In the listing below, locate the line that contains "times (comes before" and the line that contains "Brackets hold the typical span". Restate word for word those two lines and every line between them, and nothing else.

━━━━━ INFORMATION SUPPLIED ━━━━━

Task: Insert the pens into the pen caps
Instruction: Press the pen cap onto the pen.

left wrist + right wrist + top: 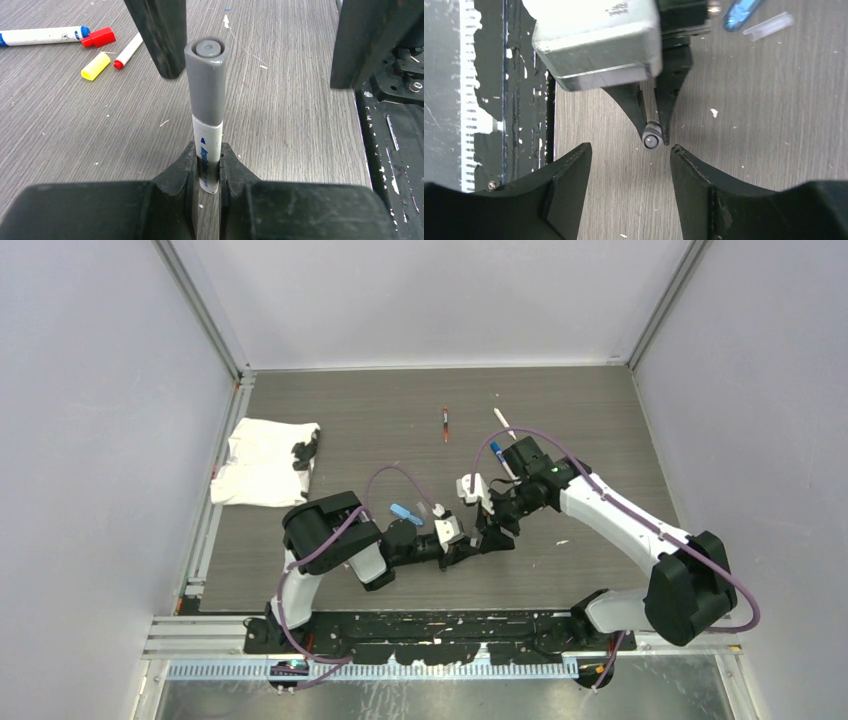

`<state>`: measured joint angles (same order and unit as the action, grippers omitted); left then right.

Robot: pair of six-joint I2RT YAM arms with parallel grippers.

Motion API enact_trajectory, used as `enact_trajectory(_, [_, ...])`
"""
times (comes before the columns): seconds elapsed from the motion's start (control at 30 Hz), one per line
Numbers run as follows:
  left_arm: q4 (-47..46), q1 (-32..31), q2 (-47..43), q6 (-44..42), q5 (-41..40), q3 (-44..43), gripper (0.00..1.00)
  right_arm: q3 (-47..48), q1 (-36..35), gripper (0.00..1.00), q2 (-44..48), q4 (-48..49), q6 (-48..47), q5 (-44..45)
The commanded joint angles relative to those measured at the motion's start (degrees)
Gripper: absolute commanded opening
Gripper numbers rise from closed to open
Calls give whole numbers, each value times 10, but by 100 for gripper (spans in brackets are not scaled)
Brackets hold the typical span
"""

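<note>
My left gripper (209, 167) is shut on the white barrel of a pen (208, 145) that stands up out of its jaws. A grey pen cap (205, 80) sits on the pen's far end. My right gripper (630, 155) is open and faces the cap's round end (652, 141) without touching it; its fingers (160, 35) stand either side of the cap. In the top view both grippers meet near the table's front middle, left (470, 543) and right (493, 530). Further off lie a blue pen (40, 36), a red-tipped pen (129, 50), a red cap (100, 37) and a yellow cap (95, 66).
A white cloth (262, 462) lies at the left of the table. A light-blue oblong piece (405, 512) and a clear tube (438, 511) lie just behind the left arm. A red pen (445, 424) and a white pen (503, 422) rest toward the back.
</note>
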<state>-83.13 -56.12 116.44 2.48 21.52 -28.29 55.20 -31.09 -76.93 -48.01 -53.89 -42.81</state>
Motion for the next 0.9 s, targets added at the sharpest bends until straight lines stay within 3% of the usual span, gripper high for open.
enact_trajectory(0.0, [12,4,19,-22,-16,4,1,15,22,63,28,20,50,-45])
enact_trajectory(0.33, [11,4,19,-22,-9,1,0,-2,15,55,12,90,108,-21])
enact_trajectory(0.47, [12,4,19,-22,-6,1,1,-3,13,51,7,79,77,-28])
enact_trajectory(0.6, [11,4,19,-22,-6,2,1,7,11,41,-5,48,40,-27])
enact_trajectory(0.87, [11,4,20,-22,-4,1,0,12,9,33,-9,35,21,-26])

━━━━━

> _OUTPUT FOR THIS TASK_:
times (comes before the columns): seconds elapsed from the motion's start (control at 30 Hz), one per line
Numbers run as follows:
  left_arm: q4 (-47..46), q1 (-32..31), q2 (-47..43), q6 (-44..42), q5 (-41..40), q3 (-44..43), gripper (0.00..1.00)
  right_arm: q3 (-47..48), q1 (-36..35), gripper (0.00..1.00), q2 (-44..48), q4 (-48..49), q6 (-48..47), q5 (-44..45)
The commanded joint angles relative to those measured at the motion's start (degrees)
Gripper: absolute commanded opening
Gripper numbers rise from closed to open
Calls give whole numbers, each value times 10, but by 100 for gripper (spans in brackets are not scaled)
Brackets hold the typical span

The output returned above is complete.